Fachbereichsleiter Joachim Bischoff hatte zuvor aus dem am gleichen Tag eingegangenen Schreiben der Kreisverwaltung zitiert, wonach der Landkreis der Spreeschule "überbrückend ab dem Schuljahr 2018/19 einzelne Klassenräume zur Verfügung stellen" wolle.

"Es nützt uns nichts, einzelne Klassen unterzubringen", konterte Gudrun Breitschuh-Wiehe (Bündnis 90/Grüne). Für die Spreeschule mit ihren derzeit drei Standorten und baulichen Problemen insbesondere im Haus an der Puschkinpromenade müsse zum nächsten Schuljahr ein neues Quartier gefunden werden.

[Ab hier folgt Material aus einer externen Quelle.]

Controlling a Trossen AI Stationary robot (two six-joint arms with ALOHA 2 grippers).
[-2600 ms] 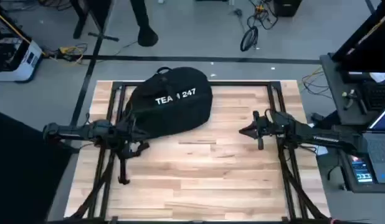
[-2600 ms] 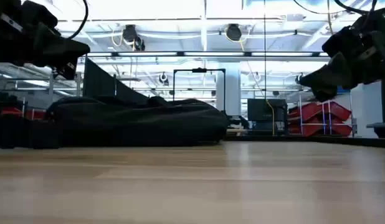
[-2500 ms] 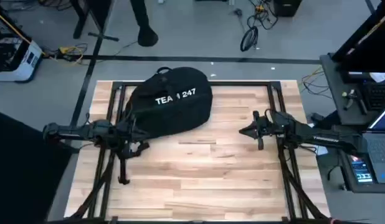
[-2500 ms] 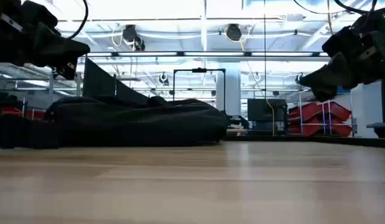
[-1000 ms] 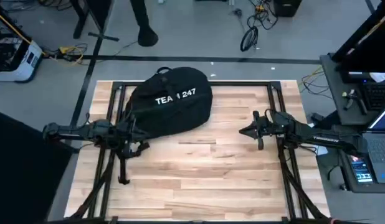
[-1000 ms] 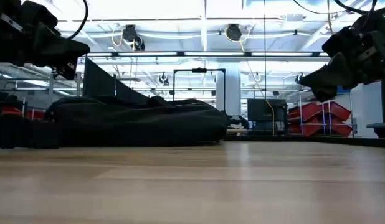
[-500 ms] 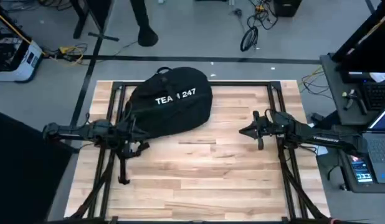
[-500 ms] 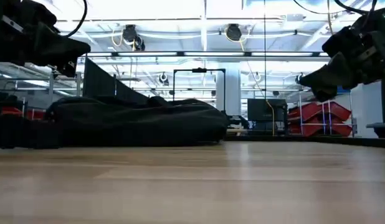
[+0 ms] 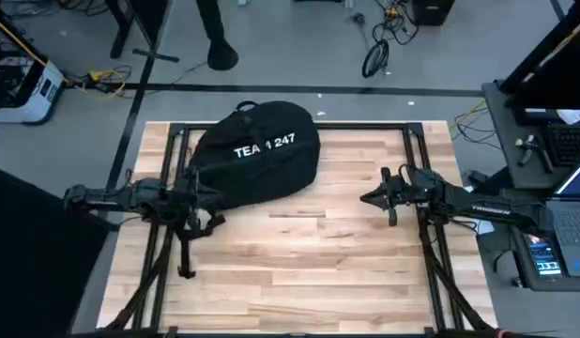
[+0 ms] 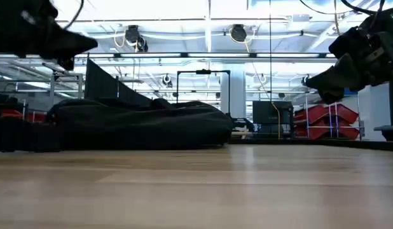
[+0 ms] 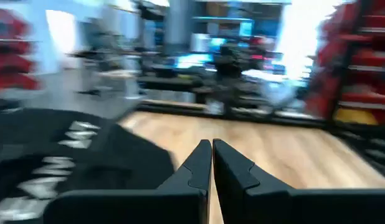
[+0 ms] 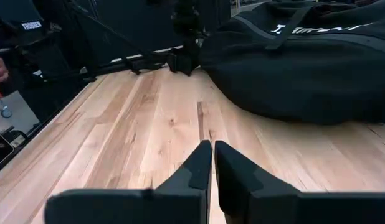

Auf Vorschlag des Ausschussvorsitzenden Eberhard Richter (die Linke) will der Ausschuss nun Oberbürgermeister Holger Kelch bitten, sich mit Landrat Harald Altekrüger zu einem Spitzengespräch zu diesem Thema zu treffen.

Dietmar Schulz (CDU) regte an, dass die Fraktionen der Stadtverordnetenversammlung mit ihren Partnern im Kreistag in Klausur gehen und nach einer Lösung suchen. Auch im Hinblick auf die anstehende Kreisgebietsreform sei eine rasche Einigung geboten.